WASHINGTON, D.C.—Eighty-four percent of Americans living near nuclear power plants favor nuclear energy, while an even greater number—90 percent―view the local power station positively, and 76 percent support construction of a new reactor near them, according to a new public opinion survey of more than 1,100 adults across the United States.
The survey contacted people residing within the 10 mile-radius of an operating nuclear power plant and excluded electric company employees.
The survey also found that 88 percent give the nearest nuclear plant a “high” safety rating, 91 percent have confidence in the company’s ability to operate the power plant safely, and 86 percent believe the company is doing a good job protecting the environment.
The telephone survey of 1,152 randomly selected plant neighbors—18 adults within 10 miles of each of the nation’s 64 nuclear power plant sites—was conducted in mid-July by Bisconti Research Inc. with Quest Global Research Group. The survey, with a margin of error of plus or minus 3 percentage points, was commissioned by the Nuclear Energy Institute. The survey marked the third time since 2005 that nuclear power plant neighbors have been surveyed nationally for their attitudes about nuclear energy.

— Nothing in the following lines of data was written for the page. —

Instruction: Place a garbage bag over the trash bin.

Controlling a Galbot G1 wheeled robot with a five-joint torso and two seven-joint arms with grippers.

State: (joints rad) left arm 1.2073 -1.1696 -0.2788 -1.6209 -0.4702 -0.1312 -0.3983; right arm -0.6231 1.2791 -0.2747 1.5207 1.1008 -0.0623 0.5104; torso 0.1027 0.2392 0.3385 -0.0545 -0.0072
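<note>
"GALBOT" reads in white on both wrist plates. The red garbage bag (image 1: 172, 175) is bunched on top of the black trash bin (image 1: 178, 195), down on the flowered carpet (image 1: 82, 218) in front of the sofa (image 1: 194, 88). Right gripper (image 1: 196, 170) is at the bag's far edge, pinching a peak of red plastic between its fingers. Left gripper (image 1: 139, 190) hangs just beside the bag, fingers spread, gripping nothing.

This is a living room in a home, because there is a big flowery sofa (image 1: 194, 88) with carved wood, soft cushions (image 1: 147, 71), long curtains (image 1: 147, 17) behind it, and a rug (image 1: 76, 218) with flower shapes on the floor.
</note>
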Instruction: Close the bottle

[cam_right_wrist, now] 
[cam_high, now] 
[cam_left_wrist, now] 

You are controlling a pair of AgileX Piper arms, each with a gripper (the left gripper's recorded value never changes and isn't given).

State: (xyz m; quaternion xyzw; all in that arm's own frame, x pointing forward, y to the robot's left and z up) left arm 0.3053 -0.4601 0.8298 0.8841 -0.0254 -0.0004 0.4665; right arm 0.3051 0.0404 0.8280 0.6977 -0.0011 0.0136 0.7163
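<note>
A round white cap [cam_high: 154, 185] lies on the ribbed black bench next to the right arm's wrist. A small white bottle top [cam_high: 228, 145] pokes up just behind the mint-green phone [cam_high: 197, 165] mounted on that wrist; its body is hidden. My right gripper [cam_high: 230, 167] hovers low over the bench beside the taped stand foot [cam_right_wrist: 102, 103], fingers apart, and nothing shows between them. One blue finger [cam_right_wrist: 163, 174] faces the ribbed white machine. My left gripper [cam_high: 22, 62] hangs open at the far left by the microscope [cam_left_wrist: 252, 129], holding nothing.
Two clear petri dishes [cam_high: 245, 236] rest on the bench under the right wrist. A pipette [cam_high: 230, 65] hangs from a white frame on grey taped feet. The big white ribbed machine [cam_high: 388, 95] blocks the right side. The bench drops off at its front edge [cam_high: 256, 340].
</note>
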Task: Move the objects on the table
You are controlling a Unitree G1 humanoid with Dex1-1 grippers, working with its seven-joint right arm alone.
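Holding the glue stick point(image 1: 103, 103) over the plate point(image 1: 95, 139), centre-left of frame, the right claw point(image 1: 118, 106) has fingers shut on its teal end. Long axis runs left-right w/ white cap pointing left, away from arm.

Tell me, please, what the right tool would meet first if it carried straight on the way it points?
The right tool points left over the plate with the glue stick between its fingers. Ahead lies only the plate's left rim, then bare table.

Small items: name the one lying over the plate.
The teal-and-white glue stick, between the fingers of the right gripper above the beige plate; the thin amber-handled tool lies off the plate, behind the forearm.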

This survey shows, consistent with the prior ones, that support for nuclear energy is stronger in communities near nuclear power plants than in the population at large.
“This latest survey confirms that the vast majority of the people living in communities near nuclear power plants have a high level of support for the facilities. They see the overall benefits of these plants and are comfortable with the possibility of an additional reactor at the sites,” said Ann Bisconti, president of Bisconti Research. “These numbers are averages across all the 64 sites and are lower in some areas and higher in others.”
In addition to the 76 percent support for new reactor construction, 90 percent of the survey respondents believe the nuclear energy facility helps the local economy, and 89 percent believe that it provides good local jobs at the plant itself and in nearby businesses providing services to the plant.
Seventy-two percent of survey respondents said they associate nuclear energy “a lot” with reliability, up from 65 percent in 2007. Seventy-one percent of those surveyed, up 10 percentage points from 2007, have heard or read about clean-air benefits of nuclear energy. Nuclear energy does not emit greenhouse gases or controlled air pollutants during electricity production.
“Awareness of positive news about nuclear energy is very high and has increased significantly in the past two years. People see nuclear energy as part of the solution to America’s energy and environmental challenges,” Bisconti said.
The survey’s findings come with license applications for more than 25 new reactors pending before the U.S. Nuclear Regulatory Commission and Congress deliberating on major energy and climate change legislation.
“The familiarity, comfort and support of those living near nuclear plants is reflected in this survey, and they are enthusiastic about the possibility of new plants being added to the existing sites for the obvious economic and environmental benefits,” said Scott Peterson, NEI vice president for communications.
The overall approval of nuclear energy was significant, with 84 percent of plant neighbors favoring the use of nuclear energy—58 percent strongly in support compared to five percent strongly opposed—as a means of providing electricity in the United States. And by a margin of 90 percent to nine percent, plant neighbors have a favorable impression of the nearby nuclear plant and its operation―63 percent very favorable compared to three percent very unfavorable.
When asked about the company that operates the nearest nuclear power plant, 83 percent believe that the company “is involved in the community.”